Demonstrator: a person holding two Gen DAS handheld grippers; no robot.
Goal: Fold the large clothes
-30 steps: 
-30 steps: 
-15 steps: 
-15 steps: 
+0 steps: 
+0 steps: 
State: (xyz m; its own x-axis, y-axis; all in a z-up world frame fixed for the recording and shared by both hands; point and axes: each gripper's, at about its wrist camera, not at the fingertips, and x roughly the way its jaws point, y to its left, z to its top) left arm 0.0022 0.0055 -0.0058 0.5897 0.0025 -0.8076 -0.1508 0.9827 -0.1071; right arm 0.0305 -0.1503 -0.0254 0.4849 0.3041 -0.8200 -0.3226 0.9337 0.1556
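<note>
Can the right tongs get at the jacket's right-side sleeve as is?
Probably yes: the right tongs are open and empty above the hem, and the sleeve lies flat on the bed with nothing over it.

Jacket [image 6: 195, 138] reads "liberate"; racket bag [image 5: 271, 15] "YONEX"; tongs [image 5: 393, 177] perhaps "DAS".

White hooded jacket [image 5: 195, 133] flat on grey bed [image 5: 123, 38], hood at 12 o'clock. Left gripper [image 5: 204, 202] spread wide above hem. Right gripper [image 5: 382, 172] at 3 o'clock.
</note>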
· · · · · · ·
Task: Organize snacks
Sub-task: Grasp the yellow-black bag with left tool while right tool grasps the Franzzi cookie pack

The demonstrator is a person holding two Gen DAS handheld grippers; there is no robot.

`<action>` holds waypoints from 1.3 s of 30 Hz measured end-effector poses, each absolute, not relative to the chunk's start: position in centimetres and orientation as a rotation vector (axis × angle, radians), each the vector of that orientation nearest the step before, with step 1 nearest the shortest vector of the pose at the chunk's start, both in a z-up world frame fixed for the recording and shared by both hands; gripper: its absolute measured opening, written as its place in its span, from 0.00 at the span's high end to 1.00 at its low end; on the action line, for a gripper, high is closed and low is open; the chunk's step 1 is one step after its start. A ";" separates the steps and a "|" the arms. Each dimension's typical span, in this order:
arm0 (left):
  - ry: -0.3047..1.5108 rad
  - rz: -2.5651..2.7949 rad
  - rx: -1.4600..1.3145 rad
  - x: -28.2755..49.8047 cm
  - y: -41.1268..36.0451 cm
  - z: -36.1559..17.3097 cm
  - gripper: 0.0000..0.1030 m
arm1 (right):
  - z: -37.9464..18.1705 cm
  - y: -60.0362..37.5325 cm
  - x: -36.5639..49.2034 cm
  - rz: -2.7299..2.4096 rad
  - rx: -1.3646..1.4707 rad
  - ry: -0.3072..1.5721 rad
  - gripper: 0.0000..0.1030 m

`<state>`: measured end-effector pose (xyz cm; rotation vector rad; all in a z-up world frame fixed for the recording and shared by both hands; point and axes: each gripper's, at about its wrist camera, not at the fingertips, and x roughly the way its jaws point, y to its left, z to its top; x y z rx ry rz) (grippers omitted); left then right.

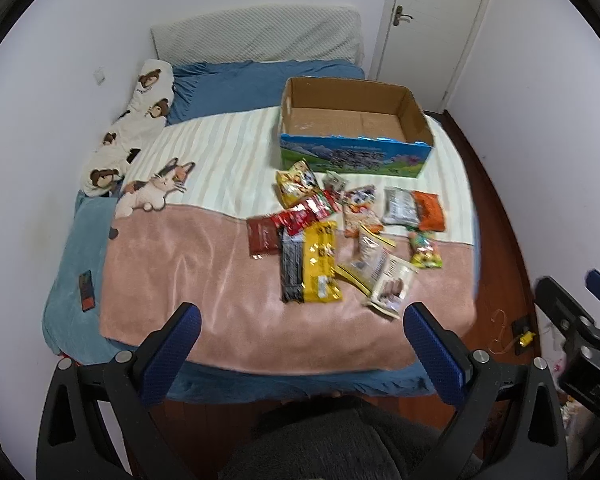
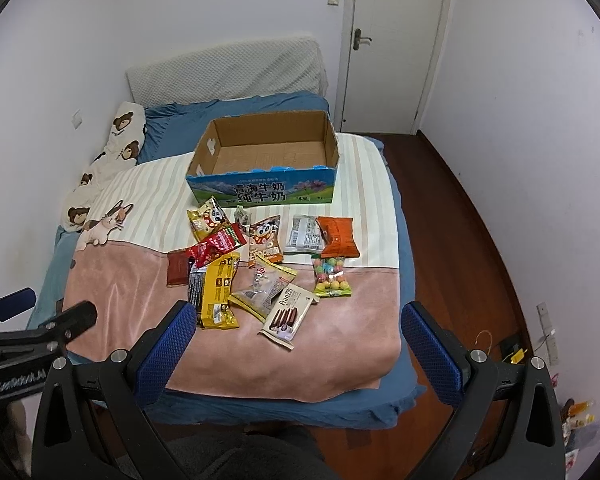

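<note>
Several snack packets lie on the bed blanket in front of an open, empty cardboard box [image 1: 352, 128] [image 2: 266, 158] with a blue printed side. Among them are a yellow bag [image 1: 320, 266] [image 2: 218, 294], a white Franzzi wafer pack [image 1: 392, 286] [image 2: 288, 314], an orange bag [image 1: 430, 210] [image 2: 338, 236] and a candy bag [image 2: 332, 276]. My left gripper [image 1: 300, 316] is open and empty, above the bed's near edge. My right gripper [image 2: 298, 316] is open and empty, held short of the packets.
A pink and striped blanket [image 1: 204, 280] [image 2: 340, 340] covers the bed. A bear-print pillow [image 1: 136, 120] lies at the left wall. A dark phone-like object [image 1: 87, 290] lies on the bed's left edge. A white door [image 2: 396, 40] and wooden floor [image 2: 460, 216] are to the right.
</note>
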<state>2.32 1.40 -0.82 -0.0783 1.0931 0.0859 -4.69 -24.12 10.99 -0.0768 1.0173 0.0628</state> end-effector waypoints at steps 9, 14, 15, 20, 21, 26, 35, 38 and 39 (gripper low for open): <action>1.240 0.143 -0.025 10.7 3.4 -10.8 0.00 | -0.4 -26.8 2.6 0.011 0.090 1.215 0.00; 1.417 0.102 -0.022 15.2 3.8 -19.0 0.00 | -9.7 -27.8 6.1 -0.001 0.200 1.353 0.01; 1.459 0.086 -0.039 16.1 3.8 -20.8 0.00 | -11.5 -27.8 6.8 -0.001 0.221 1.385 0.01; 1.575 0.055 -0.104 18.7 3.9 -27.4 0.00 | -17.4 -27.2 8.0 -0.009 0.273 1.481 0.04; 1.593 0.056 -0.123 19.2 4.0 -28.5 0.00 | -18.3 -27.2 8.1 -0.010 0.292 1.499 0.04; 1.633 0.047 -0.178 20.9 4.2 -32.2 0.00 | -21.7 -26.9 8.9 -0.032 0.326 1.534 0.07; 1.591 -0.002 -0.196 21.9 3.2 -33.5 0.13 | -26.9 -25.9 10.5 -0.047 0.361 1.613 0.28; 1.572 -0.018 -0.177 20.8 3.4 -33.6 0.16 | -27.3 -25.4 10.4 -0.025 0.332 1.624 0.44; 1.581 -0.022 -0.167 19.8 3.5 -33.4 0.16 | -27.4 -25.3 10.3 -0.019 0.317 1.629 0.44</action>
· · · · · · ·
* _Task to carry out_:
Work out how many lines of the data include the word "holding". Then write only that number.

* _The answer_:
2